■ Records
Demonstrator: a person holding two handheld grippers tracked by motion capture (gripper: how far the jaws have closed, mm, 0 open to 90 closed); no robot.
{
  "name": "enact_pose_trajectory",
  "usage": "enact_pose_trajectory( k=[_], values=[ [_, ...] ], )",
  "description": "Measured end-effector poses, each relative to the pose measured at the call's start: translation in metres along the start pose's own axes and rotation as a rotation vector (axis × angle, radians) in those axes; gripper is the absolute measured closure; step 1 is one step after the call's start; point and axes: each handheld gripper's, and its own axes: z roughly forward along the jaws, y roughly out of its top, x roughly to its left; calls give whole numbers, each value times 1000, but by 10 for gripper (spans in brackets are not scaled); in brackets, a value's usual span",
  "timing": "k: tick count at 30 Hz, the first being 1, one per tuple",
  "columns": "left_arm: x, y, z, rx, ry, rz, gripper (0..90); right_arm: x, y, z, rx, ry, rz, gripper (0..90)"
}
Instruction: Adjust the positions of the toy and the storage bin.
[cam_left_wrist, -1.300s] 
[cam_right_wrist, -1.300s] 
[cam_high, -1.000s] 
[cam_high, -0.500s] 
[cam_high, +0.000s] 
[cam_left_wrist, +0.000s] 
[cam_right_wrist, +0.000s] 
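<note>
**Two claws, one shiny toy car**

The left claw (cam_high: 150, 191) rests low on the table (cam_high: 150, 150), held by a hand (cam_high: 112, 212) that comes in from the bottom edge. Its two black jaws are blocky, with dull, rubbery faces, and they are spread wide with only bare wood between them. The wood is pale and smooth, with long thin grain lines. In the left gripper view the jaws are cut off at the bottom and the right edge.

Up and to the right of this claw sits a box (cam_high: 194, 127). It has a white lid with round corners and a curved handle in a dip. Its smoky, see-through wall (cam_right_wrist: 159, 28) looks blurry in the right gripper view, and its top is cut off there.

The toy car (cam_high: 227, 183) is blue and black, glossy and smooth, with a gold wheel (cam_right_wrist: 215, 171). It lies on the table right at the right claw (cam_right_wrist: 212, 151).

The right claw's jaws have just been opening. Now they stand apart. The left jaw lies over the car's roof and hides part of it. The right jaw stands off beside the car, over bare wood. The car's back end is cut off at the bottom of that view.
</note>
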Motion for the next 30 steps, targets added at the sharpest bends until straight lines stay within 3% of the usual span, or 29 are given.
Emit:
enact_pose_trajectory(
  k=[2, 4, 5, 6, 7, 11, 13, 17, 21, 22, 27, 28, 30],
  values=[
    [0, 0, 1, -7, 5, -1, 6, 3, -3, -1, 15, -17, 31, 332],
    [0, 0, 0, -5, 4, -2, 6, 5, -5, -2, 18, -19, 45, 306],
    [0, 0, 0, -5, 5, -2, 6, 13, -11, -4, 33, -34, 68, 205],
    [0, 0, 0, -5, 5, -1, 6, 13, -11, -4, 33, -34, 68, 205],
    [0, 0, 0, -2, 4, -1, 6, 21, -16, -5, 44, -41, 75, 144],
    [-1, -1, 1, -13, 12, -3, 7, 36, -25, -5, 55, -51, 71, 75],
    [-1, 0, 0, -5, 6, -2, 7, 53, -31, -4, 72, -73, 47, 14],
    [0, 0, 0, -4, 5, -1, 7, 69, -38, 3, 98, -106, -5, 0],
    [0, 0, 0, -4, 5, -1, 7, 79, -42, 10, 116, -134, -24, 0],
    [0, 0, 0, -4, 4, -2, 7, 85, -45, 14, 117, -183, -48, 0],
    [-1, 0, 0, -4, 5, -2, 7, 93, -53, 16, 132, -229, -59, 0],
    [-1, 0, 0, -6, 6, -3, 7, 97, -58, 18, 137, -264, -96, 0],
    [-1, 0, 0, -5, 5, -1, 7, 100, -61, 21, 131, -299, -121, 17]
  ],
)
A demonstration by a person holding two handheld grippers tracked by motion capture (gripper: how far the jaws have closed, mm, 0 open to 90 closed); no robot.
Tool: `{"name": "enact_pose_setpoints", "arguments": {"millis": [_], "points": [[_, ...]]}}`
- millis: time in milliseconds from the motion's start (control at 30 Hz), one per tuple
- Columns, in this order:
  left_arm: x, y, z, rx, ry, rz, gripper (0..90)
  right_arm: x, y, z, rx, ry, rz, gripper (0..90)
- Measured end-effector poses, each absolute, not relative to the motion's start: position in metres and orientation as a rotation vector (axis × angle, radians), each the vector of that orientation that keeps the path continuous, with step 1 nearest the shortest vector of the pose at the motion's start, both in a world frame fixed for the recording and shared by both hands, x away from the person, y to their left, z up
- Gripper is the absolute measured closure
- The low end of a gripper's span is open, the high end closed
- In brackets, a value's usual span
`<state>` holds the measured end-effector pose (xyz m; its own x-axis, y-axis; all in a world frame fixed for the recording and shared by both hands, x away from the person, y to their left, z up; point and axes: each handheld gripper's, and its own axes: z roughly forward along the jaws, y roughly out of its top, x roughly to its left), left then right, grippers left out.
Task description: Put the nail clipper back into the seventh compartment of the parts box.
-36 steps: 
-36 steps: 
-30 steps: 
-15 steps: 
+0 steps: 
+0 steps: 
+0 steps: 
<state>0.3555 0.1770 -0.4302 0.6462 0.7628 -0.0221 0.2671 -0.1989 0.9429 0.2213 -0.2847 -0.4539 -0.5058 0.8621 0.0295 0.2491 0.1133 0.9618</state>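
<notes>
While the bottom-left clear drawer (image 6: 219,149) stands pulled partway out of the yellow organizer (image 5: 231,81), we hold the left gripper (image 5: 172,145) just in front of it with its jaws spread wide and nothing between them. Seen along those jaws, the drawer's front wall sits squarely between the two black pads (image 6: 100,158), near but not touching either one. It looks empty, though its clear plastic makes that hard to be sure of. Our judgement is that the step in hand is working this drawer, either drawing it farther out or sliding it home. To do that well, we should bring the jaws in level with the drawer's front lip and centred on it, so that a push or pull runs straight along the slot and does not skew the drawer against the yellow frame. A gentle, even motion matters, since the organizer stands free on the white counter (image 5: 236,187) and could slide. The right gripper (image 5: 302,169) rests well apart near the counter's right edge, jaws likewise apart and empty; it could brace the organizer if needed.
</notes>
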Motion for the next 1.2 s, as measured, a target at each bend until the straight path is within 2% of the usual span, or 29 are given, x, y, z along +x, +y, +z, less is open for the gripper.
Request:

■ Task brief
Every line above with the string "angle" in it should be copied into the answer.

■ Solved exercise
  "description": "Measured end-effector poses, each relative to the pose measured at the call's start: translation in metres along the start pose's own axes and rotation as a rotation vector (axis × angle, radians) in those axes; gripper is the absolute measured closure; step 1 is one step after the call's start; point and axes: each handheld gripper's, and its own axes: z roughly forward along the jaws, y roughly out of its top, x roughly to its left; calls give whole numbers, each value times 1000, but by 10 for gripper (spans in brackets are not scaled); in brackets, a value's usual span",
- Measured end-effector poses, each absolute, not relative to the motion's start: position in metres and orientation as a rotation vector (axis × angle, radians), each the vector of that orientation that keeps the path continuous, with step 1 nearest the shortest vector of the pose at the motion's start, both in a world frame fixed for the recording and shared by both hands, x away from the person, y to their left, z up

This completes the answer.